What we eat and drink everyday has a direct effect on how we look, behave and how we feel. Whether we feel energized, lethargic, anxious or happy is largely determined by our diet. Our diet also affects our future health including how we age and our susceptibility to diseases. We’re all familiar with the term ‘you are what you eat’, even 2,500 years ago the link between food and health was well known, Hippocrates' famous words ‘let food be thy medicine’ still apply today.
Improving nutrition is important for everyone, especially during menopause.
Women can experience a multitude of debilitating symptoms as well as being at risk of developing coronary heart disease, osteoporosis and weight gain as they age and lose the hormone oestrogen.
Hormonal changes associated with menopause can be associated with weight gain and loss of muscle mass, but aging and poor lifestyle play a big role and excess weight carries serious health risks.
Other considerations for an increased risk of coronary heart disease (CHD) are for women over the age of 55 and those who have early menopause before the age of 45.
Osteoporosis affects 1 in 2 women over the age of 50. From about the age of 35 we lose calcium slowly from our bones and after our periods have stopped women have a much more rapid loss of bone density due to the loss of oestrogen. More women than men will suffer with osteoporosis.
How can a poor nutritional intake affect us?
If we have nutritional deficiencies in our diet, in the short term we probably won’t feel any different, however if the deficiencies are sustained for long periods of time we may expect some of the following symptoms, many of which sound like menopausal symptoms.
- Frequent colds & infections
- Low energy levels/lethargy
- Poor concentration
- Problems with digestion
- Fluctuations in weight
Most of us know what good and bad foods are, but because of our busy lifestyles, it can be very difficult to plan and prepare meals, especially when at work so many of us opt for a shop-bought sandwich or a microwave meal with a packet of crisps and a fizzy drink.
Many of these foods have hidden calories, are packed with sugar and additives that are not great for our bodies.
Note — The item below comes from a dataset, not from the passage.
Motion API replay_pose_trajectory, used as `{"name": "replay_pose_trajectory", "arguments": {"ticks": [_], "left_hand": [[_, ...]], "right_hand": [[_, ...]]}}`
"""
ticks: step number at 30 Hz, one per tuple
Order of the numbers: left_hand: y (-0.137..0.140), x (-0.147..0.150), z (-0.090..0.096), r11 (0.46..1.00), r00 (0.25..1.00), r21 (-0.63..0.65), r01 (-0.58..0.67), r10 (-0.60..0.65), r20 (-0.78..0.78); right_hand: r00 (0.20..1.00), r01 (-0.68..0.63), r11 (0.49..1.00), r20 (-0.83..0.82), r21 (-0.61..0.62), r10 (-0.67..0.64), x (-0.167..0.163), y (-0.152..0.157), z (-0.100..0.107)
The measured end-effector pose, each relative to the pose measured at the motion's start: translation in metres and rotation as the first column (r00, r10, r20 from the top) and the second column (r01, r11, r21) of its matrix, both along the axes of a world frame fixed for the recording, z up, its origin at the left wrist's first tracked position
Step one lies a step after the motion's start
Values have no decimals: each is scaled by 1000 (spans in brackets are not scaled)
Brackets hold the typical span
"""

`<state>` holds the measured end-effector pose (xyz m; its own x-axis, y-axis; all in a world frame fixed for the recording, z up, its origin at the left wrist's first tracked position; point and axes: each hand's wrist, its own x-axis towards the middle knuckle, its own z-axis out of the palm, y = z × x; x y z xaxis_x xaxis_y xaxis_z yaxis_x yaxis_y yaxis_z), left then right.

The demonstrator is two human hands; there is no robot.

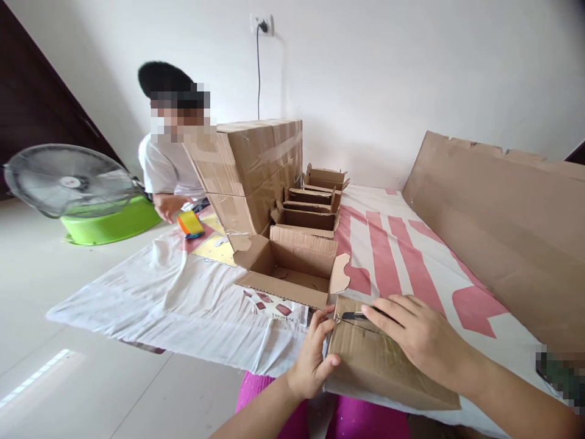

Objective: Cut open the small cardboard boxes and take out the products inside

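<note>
A closed cardboard box [393,372] lies in front of me at the table's near edge, with a cut or seam running along its top. My left hand [315,360] grips its left end, thumb on the near side and fingers at the far corner. In my right hand [420,329] is a dark utility knife [351,316], its tip at the seam near the left corner; the fingers cover most of its handle. Just beyond stands an open cardboard box [292,286] with its flaps spread.
Several open boxes [311,222] line up behind, beside a stack of taped cartons [260,164]. A co-worker [162,164] sits at the left, one hand by a yellow-orange object [191,224]. A large cardboard sheet [503,225] leans at right; a fan [68,181] stands left.
</note>
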<state>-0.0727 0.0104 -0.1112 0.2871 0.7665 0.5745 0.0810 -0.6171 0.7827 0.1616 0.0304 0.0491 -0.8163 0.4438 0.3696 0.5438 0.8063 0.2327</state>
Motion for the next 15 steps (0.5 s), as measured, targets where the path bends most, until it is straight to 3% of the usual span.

They are not nutritionally well balanced and give us a quick fix followed by a slump of energy levels and the weight can easily creep up.
The long term effects can be to experience some of the symptoms above or even more serious when disease has set in, diabetes, high blood pressure, high cholesterol, heart disease and cancer can all be linked to a poor diet. This includes what we eat, drink, smoke and any drugs, everything we consume eventually reaches the cells in our bodies. We can choose for our cells to grow and replenish or to struggle to survive.
The most important part of a healthy diet is nutrient density. Foods which are loaded with vitamins and minerals and whole foods; foods in their most natural form, how nature created them should form the most part of your diet.
People who are healthier eat more whole, fresh foods and less processed, packaged foods which are generally depleted of many of their nutrients and contain additives & chemicals to make them last longer, give them more taste, and look more colourful.
Most people in the western world eat more non-essential than essential foods due to our affluence.
It is estimated that up to 80% of what we consume has no nutritional value whatsoever.
There’s so many recommendations on what we should and shouldn’t eat, what supplements we should have etc that it can be difficult to know where to start so it is really important to first analyze exactly what you are eating.
What you eat & drink during menopause is essential for good health. Provide your body with a good, high nutrient rich diet that will keep you feeling well both physically and mentally, giving you a better chance of reducing symptoms and living a healthier and longer life.
The aim of getting your diet right during the menopause is to have a good quality of life by helping control menopause symptoms like hot flushes & night sweats, lethargy, poor concentration, mood swings etc. It's also to help prevent osteoporosis, keep a healthy heart, maintain a healthy weight, protect against cancer and slow the aging process.